[dpdk-dev,v2,2/3] vhost: protect dirty logging against logging base change

Message ID 20171124180826.18439-3-maxime.coquelin@redhat.com
State Rejected, archived
Headers show

Checks

Context Check Description
ci/Intel-compilation success Compilation OK
ci/checkpatch warning coding style issues

Commit Message

Maxime Coquelin Nov. 24, 2017, 6:08 p.m.
When performing live-migration with multiple queue pairs,
VHOST_USER_SET_LOG_BASE request is sent multiple times.

If packets are being processed by the PMD threads, it is
possible that they are setting bits in the dirty log map while
its region is being unmapped by the vhost-user protocol thread.
It results in the following crash:
Thread 3 "lcore-slave-2" received signal SIGSEGV, Segmentation fault.
[Switching to Thread 0x7f71ca495700 (LWP 32451)]
0x00000000004bfc8a in vhost_set_bit (addr=0x7f71cbe18432 <error: Cannot access memory at address 0x7f71cbe18432>, nr=1) at /home/max/projects/src/mainline/dpdk/lib/librte_vhost/vhost.h:267
267        __sync_fetch_and_or_8(addr, (1U << nr));

We can see the vhost-user protocol thread just did the unmap of the
dirty log region when it happens.

This patch prevents this by introducing a RW lock to protect
the log base.

Fixes: 54f9e32305d4 ("vhost: handle dirty pages logging request")
Cc: stable@dpdk.org

Signed-off-by: Maxime Coquelin <maxime.coquelin@redhat.com>
---
 lib/librte_vhost/vhost.c      |  2 ++
 lib/librte_vhost/vhost.h      | 14 +++++++++++---
 lib/librte_vhost/vhost_user.c |  4 ++++
 3 files changed, 17 insertions(+), 3 deletions(-)

Comments

Victor Kaplansky Nov. 27, 2017, 8:16 a.m. | #1
Hi,

While I agree that taking full fledged lock by rte_rwlock_read_lock() solves the race condition,
I'm afraid that it would be too expensive in case when logging is off, since it introduces
acquiring and releasing lock into the main flow of ring updates.

It is OK for now, as it fixes the bug, but we need to perform more careful performance measurements,
and see whether the performance degradation is not too prohibitive.

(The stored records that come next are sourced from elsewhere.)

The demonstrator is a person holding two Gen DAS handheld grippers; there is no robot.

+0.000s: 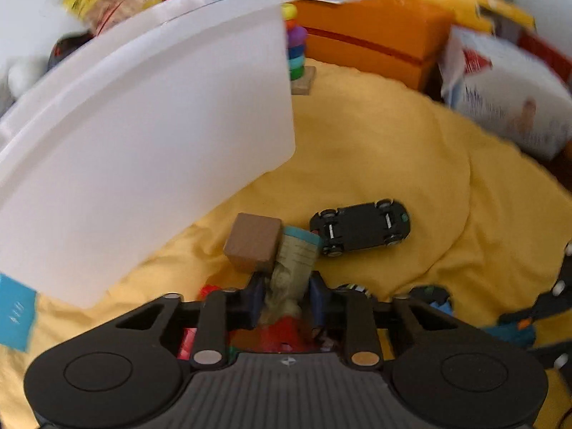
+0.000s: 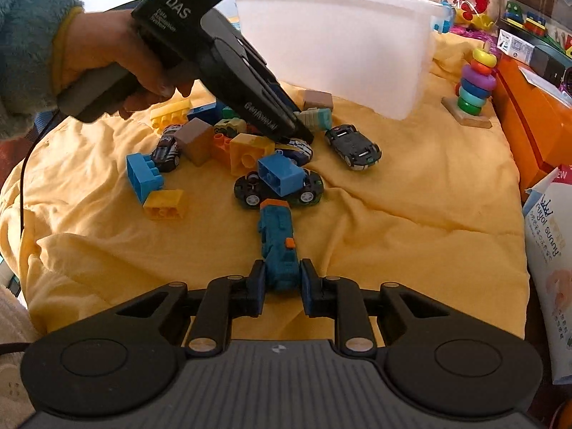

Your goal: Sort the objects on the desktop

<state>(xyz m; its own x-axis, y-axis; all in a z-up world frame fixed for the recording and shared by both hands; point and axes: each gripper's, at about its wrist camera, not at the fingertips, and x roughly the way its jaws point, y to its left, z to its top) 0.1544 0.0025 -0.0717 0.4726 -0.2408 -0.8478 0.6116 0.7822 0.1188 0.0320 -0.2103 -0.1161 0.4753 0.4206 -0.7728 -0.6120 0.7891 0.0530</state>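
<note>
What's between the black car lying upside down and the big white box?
Nothing, only bare yellow cloth between the overturned black car and the white box, in the left wrist view.

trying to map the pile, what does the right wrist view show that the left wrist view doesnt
Only the right wrist view shows the blue brick atop an upturned car, the yellow brick, the person's hand, and the right gripper shut on a teal toy. Only the left wrist view shows the left gripper shut on a pale toy. Both show the white bin, ring stacker and yellow cloth.
</note>
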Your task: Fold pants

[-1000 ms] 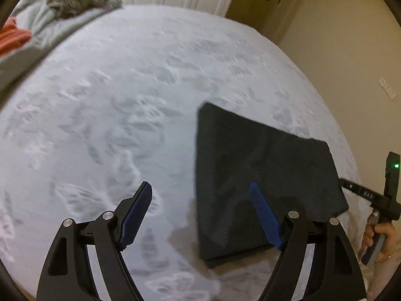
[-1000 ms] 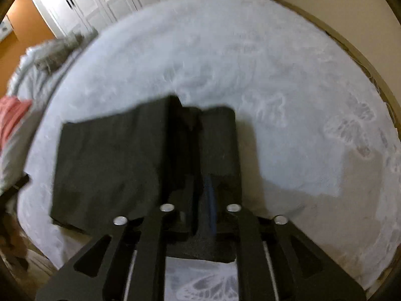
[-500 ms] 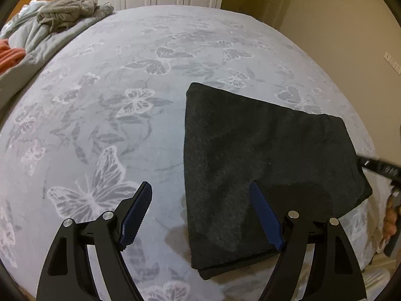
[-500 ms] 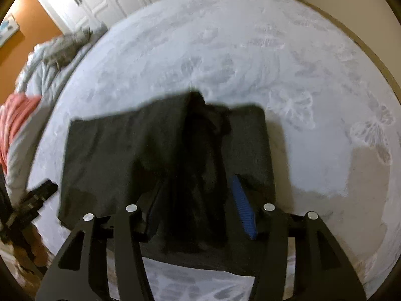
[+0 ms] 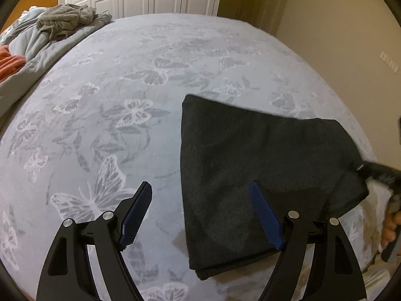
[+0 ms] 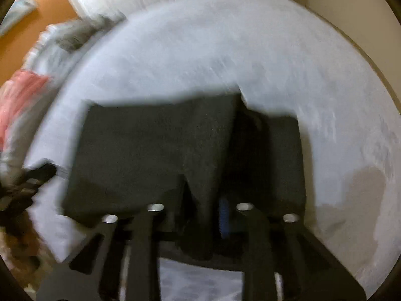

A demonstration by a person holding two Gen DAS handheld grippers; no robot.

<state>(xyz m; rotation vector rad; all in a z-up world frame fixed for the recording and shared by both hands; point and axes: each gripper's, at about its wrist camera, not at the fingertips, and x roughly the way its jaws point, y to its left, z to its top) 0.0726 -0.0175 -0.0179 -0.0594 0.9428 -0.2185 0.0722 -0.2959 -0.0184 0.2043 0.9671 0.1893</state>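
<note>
Your pants lie mostly folded at 3 o'clock on the bed; the left tool is spread, while the right tool, jaws just closing, pinches a fold to finish.

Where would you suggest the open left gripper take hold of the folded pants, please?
Probably the near left corner of the pants, coming from the near edge: the layers stack there with a visible lip, right ahead of the open left gripper. The right gripper already pinches the other side.
</note>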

As alternative, we may consider using more light weighted busy looping.

Also, lets fix by this series the __sync_fetch_and_or_8 -> __sync_fetch_and_or,
as it may improve the performance slightly.
Maxime Coquelin Nov. 27, 2017, 8:27 a.m. | #2
Hi Victor,

On 11/27/2017 09:16 AM, Victor Kaplansky wrote:
> Hi,
> 
> While I agree that taking full fledged lock by rte_rwlock_read_lock() solves the race condition,
> I'm afraid that it would be too expensive in case when logging is off, since it introduces
> acquiring and releasing lock into the main flow of ring updates.

Actually my v2 fixes the performance penalty when logging is off. The 
lock is now taken after the logging feature check.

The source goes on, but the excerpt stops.